*** Block opens ***

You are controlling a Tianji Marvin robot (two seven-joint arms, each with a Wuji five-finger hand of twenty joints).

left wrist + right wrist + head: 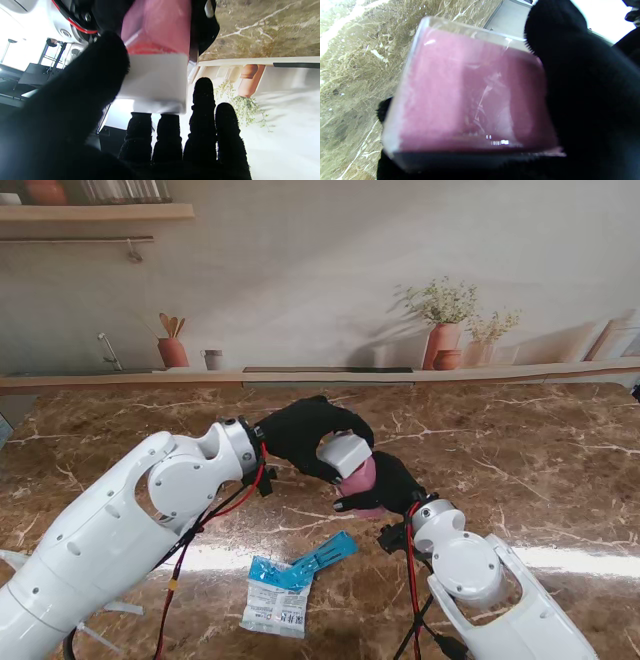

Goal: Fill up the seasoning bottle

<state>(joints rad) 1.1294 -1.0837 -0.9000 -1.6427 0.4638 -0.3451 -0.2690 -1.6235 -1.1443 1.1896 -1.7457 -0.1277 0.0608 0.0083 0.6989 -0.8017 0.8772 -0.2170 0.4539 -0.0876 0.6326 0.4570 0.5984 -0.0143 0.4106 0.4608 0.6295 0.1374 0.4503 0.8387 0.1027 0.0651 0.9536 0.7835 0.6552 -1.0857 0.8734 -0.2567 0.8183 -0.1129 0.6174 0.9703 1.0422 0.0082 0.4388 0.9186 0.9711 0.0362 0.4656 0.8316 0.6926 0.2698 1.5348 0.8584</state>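
Observation:
The seasoning bottle (362,478) is a clear square jar filled with pink powder, held just above the marble table's middle. My right hand (388,488) is shut on its body, wrapping it from the near side. On top of the bottle sits a white lid (345,452), and my left hand (300,435) is shut on that lid from the left. In the left wrist view the thumb (95,75) presses the lid (155,82) and the pink bottle (157,27) lies beyond it. The right wrist view is filled by the bottle (470,95), with my right hand (590,100) beside it.
A torn white and blue seasoning packet (275,605) lies on the table nearer to me, with its blue torn strip (325,553) beside it. The brown marble table (540,450) ends at a far ledge with printed pots (443,345).

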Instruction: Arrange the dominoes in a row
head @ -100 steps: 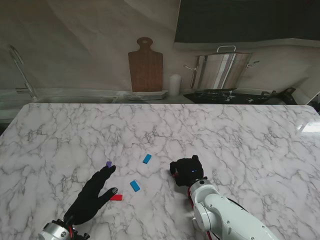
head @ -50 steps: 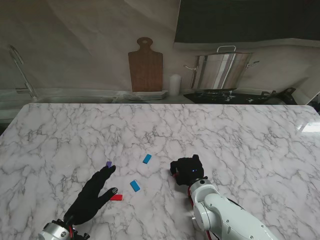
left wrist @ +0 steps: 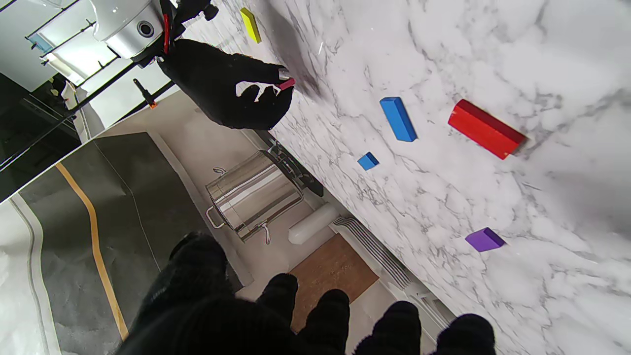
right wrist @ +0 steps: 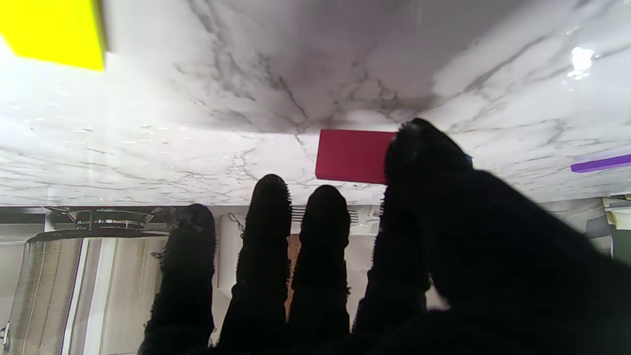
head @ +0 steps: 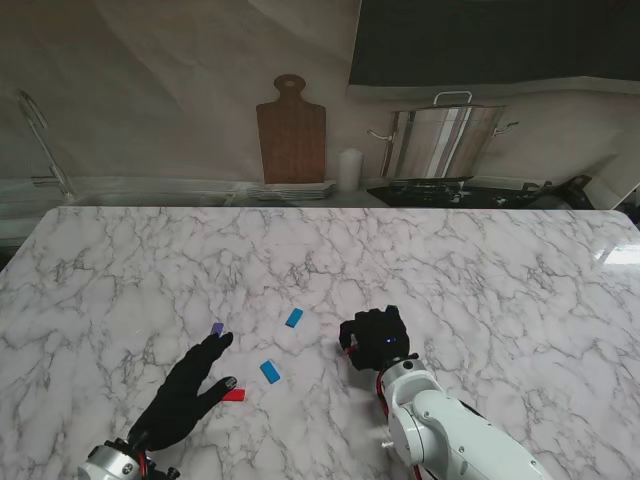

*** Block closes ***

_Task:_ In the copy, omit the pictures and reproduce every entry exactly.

_Answer to this exercise:_
You are controlling a Tianji Marvin robot (two seven-joint arms, each with a Wuji five-finger hand of twenty joints).

left wrist + right wrist + head: 

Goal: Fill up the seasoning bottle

<state>(joints rad) 1.1294 -1.0837 -0.9000 -1.6427 0.4638 -0.3451 -0.2690 -1.6235 -1.1443 1.1896 -1.7457 -0.1277 0.0608 0.0083 0.6989 -0.8017 0.8772 -0.2170 0.4539 -0.0876 0.6326 0.4570 0.5984 -0.0143 0.4106 0.4608 0.6295 0.1374 0.4503 0.8387 0.1027 0.0651 0.9536 0.7835 0.6552 -1.0857 0.8734 -0.2567 0.8183 -0.1129 0.6174 0.9703 1.0422 0.0082 0.4388 0.9186 0.9711 0.0362 0.4656 0.8316 0.6926 0.2698 1.5348 0.8584</state>
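Observation:
The seasoning bottle (362,478) is a clear square jar filled with pink powder, held just above the marble table's middle. My right hand (388,488) is shut on its body, wrapping it from the near side. On top of the bottle sits a white lid (345,452), and my left hand (300,435) is shut on that lid from the left. In the left wrist view the thumb (95,75) presses the lid (155,82) and the pink bottle (157,27) lies beyond it. The right wrist view is filled by the bottle (470,95), with my right hand (590,100) beside it.
A torn white and blue seasoning packet (275,605) lies on the table nearer to me, with its blue torn strip (325,553) beside it. The brown marble table (540,450) ends at a far ledge with printed pots (443,345).
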
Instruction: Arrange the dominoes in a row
head @ -100 steps: 
head @ -50 steps: 
left wrist @ +0 steps: 
right wrist @ +0 steps: 
head @ +0 steps: 

There is nothing more to the output.